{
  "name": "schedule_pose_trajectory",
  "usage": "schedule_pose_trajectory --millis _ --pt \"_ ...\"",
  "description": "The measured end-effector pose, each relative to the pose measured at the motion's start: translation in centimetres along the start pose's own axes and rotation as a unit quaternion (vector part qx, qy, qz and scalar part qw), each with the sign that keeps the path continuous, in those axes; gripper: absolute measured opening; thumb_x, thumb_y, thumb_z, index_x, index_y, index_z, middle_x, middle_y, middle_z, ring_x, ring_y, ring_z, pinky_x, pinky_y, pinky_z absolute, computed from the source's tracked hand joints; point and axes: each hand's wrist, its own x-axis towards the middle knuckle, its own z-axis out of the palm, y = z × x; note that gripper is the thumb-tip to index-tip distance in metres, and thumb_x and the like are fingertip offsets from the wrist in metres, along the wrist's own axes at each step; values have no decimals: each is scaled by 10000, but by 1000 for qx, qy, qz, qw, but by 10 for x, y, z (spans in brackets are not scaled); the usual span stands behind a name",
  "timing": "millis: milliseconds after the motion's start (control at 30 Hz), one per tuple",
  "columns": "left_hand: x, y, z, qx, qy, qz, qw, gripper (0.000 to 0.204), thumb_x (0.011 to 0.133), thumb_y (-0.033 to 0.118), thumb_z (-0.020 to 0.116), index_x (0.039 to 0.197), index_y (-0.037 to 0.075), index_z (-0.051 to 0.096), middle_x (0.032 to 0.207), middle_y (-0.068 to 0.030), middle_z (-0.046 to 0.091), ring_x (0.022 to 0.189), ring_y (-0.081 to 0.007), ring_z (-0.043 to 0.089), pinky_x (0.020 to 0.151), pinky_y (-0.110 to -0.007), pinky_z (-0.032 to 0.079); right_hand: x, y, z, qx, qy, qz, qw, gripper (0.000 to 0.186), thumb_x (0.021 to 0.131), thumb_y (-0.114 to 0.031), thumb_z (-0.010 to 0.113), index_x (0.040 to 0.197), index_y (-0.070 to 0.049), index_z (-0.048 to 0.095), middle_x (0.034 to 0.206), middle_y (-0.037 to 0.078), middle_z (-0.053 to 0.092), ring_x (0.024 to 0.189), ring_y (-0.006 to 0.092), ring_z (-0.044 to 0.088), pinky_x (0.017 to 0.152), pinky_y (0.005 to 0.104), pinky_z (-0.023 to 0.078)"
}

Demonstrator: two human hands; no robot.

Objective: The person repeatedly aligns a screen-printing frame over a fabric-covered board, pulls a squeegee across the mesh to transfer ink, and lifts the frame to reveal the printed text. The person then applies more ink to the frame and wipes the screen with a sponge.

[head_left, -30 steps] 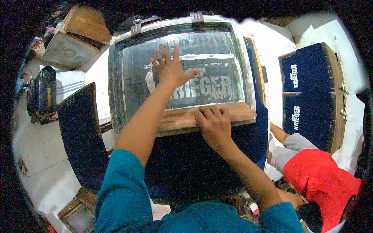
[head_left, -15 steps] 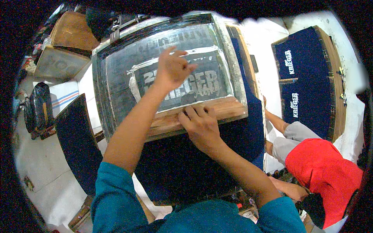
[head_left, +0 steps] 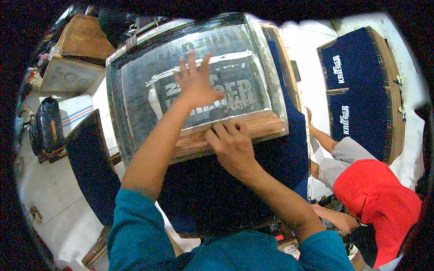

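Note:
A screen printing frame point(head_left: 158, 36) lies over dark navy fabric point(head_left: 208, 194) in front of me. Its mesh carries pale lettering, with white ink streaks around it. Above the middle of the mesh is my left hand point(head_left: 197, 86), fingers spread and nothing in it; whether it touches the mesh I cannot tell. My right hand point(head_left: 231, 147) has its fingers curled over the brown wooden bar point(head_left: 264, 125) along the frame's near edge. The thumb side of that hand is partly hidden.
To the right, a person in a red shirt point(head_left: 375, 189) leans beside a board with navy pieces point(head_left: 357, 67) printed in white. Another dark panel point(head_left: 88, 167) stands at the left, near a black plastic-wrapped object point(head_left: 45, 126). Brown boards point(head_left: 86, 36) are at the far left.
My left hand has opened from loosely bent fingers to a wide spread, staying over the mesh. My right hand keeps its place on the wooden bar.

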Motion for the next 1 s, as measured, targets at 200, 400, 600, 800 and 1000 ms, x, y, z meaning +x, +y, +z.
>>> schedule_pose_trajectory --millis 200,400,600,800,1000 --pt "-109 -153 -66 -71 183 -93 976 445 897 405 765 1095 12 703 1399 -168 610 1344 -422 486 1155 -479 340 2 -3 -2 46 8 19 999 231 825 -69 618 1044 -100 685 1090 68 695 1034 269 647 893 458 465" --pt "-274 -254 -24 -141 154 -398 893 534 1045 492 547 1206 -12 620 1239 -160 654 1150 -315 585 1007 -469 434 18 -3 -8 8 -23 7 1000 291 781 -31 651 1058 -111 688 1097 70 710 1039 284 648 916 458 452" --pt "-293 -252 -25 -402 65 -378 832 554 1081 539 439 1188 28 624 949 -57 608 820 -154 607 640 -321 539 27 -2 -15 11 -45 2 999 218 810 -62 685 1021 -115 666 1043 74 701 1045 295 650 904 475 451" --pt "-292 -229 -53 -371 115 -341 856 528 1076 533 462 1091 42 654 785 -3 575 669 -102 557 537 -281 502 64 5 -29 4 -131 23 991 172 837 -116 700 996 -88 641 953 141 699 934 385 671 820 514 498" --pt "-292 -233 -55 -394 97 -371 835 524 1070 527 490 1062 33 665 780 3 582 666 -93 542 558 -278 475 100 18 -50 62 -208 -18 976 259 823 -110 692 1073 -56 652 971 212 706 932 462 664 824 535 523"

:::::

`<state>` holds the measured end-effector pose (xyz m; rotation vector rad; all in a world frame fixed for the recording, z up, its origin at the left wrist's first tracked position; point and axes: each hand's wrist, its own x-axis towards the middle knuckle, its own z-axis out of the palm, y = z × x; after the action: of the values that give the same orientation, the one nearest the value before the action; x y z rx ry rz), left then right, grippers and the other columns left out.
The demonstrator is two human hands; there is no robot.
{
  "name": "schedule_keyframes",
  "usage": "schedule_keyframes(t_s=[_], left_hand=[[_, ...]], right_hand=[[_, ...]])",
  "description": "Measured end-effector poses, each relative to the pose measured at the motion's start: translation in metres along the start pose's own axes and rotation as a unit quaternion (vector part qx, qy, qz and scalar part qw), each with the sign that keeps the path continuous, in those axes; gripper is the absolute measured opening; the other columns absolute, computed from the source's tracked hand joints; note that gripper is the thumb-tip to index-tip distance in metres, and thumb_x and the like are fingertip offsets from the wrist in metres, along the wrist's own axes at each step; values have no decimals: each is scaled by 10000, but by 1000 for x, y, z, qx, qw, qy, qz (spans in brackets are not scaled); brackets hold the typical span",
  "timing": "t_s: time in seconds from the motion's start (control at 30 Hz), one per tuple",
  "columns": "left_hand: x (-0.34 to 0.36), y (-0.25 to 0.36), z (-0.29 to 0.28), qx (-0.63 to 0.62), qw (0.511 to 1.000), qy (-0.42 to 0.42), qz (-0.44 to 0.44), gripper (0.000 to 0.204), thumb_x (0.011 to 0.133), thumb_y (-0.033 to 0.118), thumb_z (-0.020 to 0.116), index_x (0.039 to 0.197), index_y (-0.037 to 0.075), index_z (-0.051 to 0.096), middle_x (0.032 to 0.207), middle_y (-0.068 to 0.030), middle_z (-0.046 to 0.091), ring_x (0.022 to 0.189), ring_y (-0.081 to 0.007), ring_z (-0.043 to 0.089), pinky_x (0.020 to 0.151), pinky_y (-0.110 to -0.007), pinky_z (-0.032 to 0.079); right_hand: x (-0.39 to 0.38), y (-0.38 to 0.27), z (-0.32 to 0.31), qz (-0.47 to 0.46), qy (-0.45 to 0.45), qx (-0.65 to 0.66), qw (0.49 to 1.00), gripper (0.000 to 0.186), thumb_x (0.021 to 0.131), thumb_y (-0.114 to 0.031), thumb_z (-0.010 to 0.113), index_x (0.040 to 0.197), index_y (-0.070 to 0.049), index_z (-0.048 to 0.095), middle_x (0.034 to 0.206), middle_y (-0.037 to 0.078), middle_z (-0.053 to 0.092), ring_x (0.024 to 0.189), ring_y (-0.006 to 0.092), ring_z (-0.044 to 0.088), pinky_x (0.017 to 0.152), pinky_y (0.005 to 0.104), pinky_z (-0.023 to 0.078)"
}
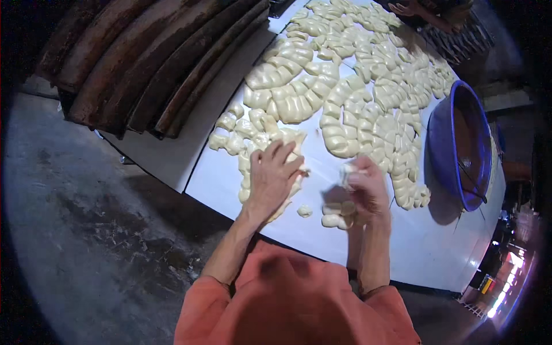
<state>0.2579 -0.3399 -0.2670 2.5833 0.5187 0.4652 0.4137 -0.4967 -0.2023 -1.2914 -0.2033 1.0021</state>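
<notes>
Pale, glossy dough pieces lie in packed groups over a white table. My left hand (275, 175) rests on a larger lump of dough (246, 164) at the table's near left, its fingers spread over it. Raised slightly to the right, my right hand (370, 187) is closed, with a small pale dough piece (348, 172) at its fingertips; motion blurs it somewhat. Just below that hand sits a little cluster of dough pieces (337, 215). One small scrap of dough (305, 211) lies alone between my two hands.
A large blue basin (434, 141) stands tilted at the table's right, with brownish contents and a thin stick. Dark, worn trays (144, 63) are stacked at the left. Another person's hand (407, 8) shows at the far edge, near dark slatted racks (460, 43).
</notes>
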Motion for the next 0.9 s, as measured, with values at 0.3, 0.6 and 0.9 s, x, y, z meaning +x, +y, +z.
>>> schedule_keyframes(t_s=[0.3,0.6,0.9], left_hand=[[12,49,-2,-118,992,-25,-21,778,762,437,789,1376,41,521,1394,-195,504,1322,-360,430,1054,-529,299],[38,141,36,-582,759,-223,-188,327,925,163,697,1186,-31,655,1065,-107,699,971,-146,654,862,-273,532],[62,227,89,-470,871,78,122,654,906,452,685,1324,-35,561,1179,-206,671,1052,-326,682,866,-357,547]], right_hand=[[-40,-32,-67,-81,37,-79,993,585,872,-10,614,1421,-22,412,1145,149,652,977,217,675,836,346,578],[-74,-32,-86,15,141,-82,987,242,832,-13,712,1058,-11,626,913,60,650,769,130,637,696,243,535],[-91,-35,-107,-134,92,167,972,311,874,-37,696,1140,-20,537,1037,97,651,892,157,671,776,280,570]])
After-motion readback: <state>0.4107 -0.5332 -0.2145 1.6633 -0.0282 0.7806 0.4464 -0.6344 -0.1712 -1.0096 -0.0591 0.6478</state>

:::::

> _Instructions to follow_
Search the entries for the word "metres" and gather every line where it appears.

> _Result of this task_
  "description": "The measured end-effector pose, each relative to the pose measured at the motion's start: translation in centimetres along the start pose's own axes and rotation as a unit quaternion (vector part qx, qy, qz and scalar part qw), each with the sign that keeps the path continuous, in those axes; gripper: absolute measured opening; thumb_x, thumb_y, thumb_z, index_x, index_y, index_z, middle_x, middle_y, middle_z, ring_x, ring_y, ring_z, pinky_x, pinky_y, pinky_z absolute, computed from the source's tracked hand joints; point and axes: each hand's wrist, its own x-axis towards the middle knuckle, its own z-axis out of the palm, y = z × x; note that gripper is the thumb-tip to index-tip distance in metres, and thumb_x and the like are fingertip offsets from the wrist in metres, along the wrist's own axes at each step; values have no decimals: each is scaled by 10000, but by 1000 for qx, qy, qz, qw, but by 10 for x, y, z (spans in brackets are not scaled); the usual span stands behind a name",
  "description": "Measured end-effector poses, each relative to the pose measured at the motion's start: translation in metres along the start pose's own axes and rotation as a unit quaternion (vector part qx, qy, qz and scalar part qw), each with the sign that keeps the path continuous, in those axes; gripper is the absolute measured opening; the other columns absolute, computed from the source's tracked hand joints; note that gripper is the thumb-tip to index-tip distance in metres, and thumb_x and the like are fingertip offsets from the wrist in metres, along the wrist's own axes at each step; values have no decimals: each is scaled by 10000, but by 1000 for x, y, z, qx, qw, qy, qz (spans in brackets are not scaled); brackets hold the typical span",

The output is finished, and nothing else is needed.